Moody's Sees Detroit COPs Repudiation as Isolated

CHICAGO — Detroit's attempt to invalidate $1.4 billion of pension certificates as part of its bankruptcy is a "radical" move that is unlikely to be copied by other issuers even if successful, according to Moody's Investors Service.

"The attempted repudiation of municipal debt is an extremely rare and unusual act," Moody's said in a comment released Friday titled "Desperate Times Call for Desperate Measures: Detroit's Attempted COPs Repudiation an Extreme Act."

"Ultimately, the city's repudiation attempt is unlikely to impact the broader municipal market because it is so rare. Should the city prevail, the case is still likely to have limited implications for COPs holders elsewhere," analysts wrote.

Detroit filed the lawsuit challenging the certificates of participation on Jan. 31, arguing that the debt structure, which relied on service corporations, is illegal because it was set up solely to allow the city to avoid state debt limits.

The lawsuit is part of the city's ongoing effort to settle with its swap counterparties, who hedge $800 million of the COPs.

If the city wins in court, it could be positive for other creditors because it would mean more money to go around, Moody's notes.

But it's also possible that the city could be made to return the proceeds of the $1.4 billion sale, which were used to fund its two pension systems. That would severely weaken the pension funds' assets and could roil the bankruptcy case.

The last time a government tried to repudiate debt on such a scale was in 1983, when the Washington Public Power Supply System successfully argued that its take-or-pay contracts were illegal and invalidated $2.25 billion of revenue bonds.

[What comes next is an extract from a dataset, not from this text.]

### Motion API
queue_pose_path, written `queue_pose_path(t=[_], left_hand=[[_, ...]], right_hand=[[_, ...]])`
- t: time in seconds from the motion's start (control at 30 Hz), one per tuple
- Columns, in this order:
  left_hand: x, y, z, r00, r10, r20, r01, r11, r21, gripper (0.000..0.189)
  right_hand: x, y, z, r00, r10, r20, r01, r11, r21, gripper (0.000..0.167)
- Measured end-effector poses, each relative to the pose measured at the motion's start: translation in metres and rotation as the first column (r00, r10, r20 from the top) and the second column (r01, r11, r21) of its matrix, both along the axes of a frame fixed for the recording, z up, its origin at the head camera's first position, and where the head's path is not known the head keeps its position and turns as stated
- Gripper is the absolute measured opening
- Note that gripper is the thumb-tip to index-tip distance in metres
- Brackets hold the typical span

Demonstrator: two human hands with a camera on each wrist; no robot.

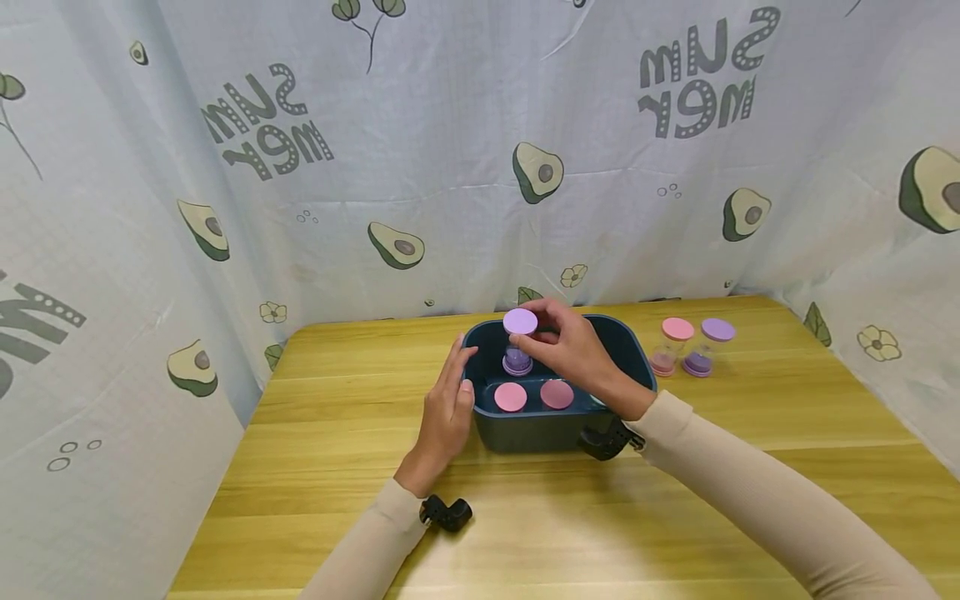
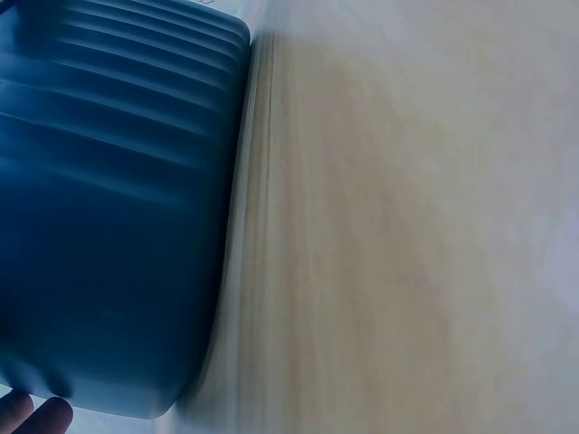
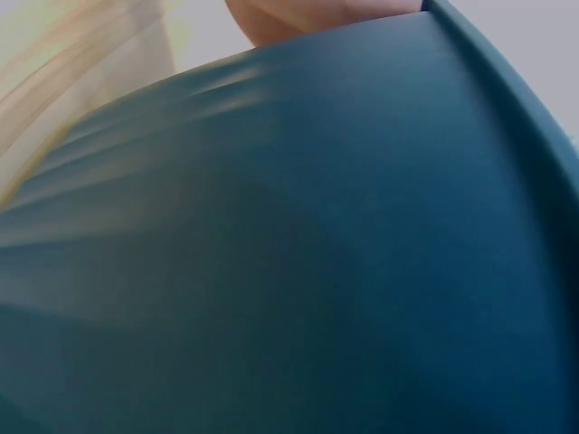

"We do not expect debt repudiation to become a frequently used tactic for local governments given the very strong credit fundamentals of the vast majority of COPs issuers," Moody's said. There are very few other Michigan issuers who have used similar debt instruments, and many states recognize lease-back obligations as valid, according to Moody's.

In related news, Bankruptcy Judge Steven Rhodes, who is overseeing Detroit's Chapter 9 case, set a hearing date of Feb. 19 for a key dispute that goes to the heart of the city's effort to treat its unlimited-tax general obligation bonds as unsecured.

National Public Finance Guarantee Corp. and Assured Guaranty Municipal Corp. sued Detroit in November over the city's treatment of the ULTGOs as unsecured. Ambac Assurance has filed its own suit, which includes the limited-tax GO bonds.

The insurers are arguing that the ULTGOs are secured because they are paid for with a special property tax levy imposed specifically for those bonds and as such are special revenues. State law requires that those tax revenues raised under the levy not be diverted for any other purpose than debt-service on the bonds, in or outside of bankruptcy, according to the insurers.

Detroit is current using the tax money raised under the levy for general operations.

"The 'pledge' of special ad valorem taxes is not, and is not intended to be, a mere 'promise,'" the insurers argued in a recent filing that counters the city's claim that a pledge is distinct from a statutory lien.

The city claims that the pledge is similar to the "pledge of allegiance," and therefore not a promise or a lien, the insurers say in a footnote.

"In fact, it is a pledge of specific and identifiable property," the insurers claim. "The appropriate analogy is not 'I pledge allegiance to the flag,' as defendants argue, but rather, 'I pledge this flag for repayment of my debt.'"

The issue is a key one for the municipal market, which traditionally has treated ULTGOs as among the safest debt available, secondary to treasuries, noted Richard Ciccarone, president and chief executive officer of research firm Merritt Research Services LLC.

Critics point to the apparent lack of a statutory lien, but from a "common sense perspective, it has all the markings of a special revenue designation," Ciccarone said. "Going to intent and common sense, you have to ask, what else are you going to use that money for?" he said. "It doesn't make sense and it's harmful to the entire municipal credit structure if you let the GO go that easily."